STRATAA data collector in Nepal completing a form. Photo courtesy of @OUCRU_CTU.
To simplify data collection for the numbers involved and ensure consistency across all the sites we took the opportunity to utilise mobile technology. The open data source ODK system provided the capability and Nafundi helped us implement ODK by guiding our team through a data capture process that ensures our staff can collect data quickly, accurately, securely, and at scale.
We developed the original forms as Word documents and Nafundi converted them to electronic ODK forms. Each site performed test runs for each form until all stakeholders agreed on the content and ease of use. The live forms were then uploaded to the devices for use in the field.
Field workers return to base each day and data are uploaded over Wi-Fi or the cell network to onsite servers which Nafundi manages remotely. Onsite servers ensure that each site has control and ownership of its data. To facilitate analysis and reporting across all sites, site data is automatically exported, anonymized, and securely transferred to a central independent server every evening using software Nafundi created for STRATAA.
With Nafundi's help, data collection forms for the census, census updates, health utilisation survey and the serosurvey (chronic carriers) have been successfully developed and deployed at all sites.
Those carrying out the data collection vary greatly in familiarity with electronic data collection and the Android devices used, but all the collections to date have been very efficient. For example, information on 311,204 individuals from 74,188 households in the three countries was collected within an average of 14.7 weeks (range 13-16) by 20, 25, and 37 enumerators from Malawi, Bangladesh, and Nepal respectively. Automated, real-time upload of accurate data was crucial in order to deliver the initial census on time and allow the future components to commence.

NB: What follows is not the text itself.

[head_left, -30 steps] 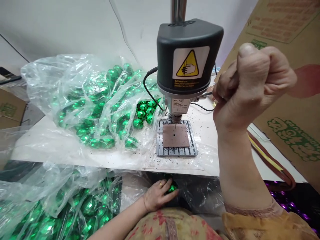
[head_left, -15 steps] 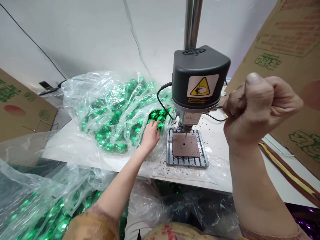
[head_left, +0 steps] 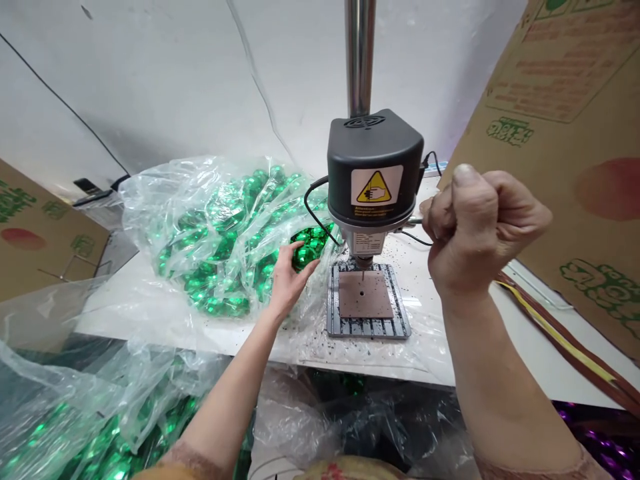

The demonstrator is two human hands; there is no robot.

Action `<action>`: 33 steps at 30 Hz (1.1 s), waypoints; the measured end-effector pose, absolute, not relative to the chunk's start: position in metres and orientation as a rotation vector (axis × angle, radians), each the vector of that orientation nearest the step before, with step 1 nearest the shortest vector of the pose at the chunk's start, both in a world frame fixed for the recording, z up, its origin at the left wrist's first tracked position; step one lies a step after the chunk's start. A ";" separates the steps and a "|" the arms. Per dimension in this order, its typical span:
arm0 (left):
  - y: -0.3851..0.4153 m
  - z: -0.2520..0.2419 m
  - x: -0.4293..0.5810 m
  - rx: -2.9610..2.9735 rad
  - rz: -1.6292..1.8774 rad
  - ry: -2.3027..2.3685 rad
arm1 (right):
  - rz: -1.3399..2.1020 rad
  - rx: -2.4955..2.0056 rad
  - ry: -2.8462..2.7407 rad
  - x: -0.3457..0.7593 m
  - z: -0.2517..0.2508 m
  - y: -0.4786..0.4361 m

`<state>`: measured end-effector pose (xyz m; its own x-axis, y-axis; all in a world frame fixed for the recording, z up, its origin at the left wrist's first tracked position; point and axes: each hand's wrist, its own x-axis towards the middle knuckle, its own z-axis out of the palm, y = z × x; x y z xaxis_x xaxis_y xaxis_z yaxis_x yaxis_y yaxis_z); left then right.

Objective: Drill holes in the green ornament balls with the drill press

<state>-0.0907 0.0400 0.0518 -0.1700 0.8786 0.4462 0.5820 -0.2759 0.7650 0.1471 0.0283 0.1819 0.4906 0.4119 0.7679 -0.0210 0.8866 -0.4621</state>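
My left hand [head_left: 289,280] is at the torn opening of a clear plastic bag [head_left: 150,193], thumb and fingers spread beside the shiny green balls [head_left: 311,241]. Nothing shows in its grasp. On the right, my right hand [head_left: 480,223] is a closed fist around the handle [head_left: 415,221] of a small black drill press [head_left: 377,160]. Its thin drill bit [head_left: 363,275] points down over a brown square plate [head_left: 367,303] with a small hole. That plate lies on the slotted metal base [head_left: 403,327], where dark shavings are scattered.
Cardboard boxes stand at the right [head_left: 565,167] and the left [head_left: 40,233]. Another plastic bag with green balls [head_left: 100,433] is at lower left, below the white table [head_left: 210,330]. A brown and yellow strap [head_left: 565,340] lies on the right side.
My left hand has spread its thumb away from the fingers at the bag's opening. My right fist keeps its hold on the handle. The whole view has shifted slightly.
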 end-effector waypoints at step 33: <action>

Since January 2016, Nafundi has helped us stay on track with a complex and involved programme of data collection. Their response times for questions and creative solutions have been particularly impressive and that is why STRATAA will continue to depend on Nafundi for the remainder of the two-year fieldwork data collection.
We expect to have completed more than 850,000 questionnaires when the fieldwork finishes and we are thrilled that we can contribute evidence to support the implementation of new vaccines for the control of typhoid globally.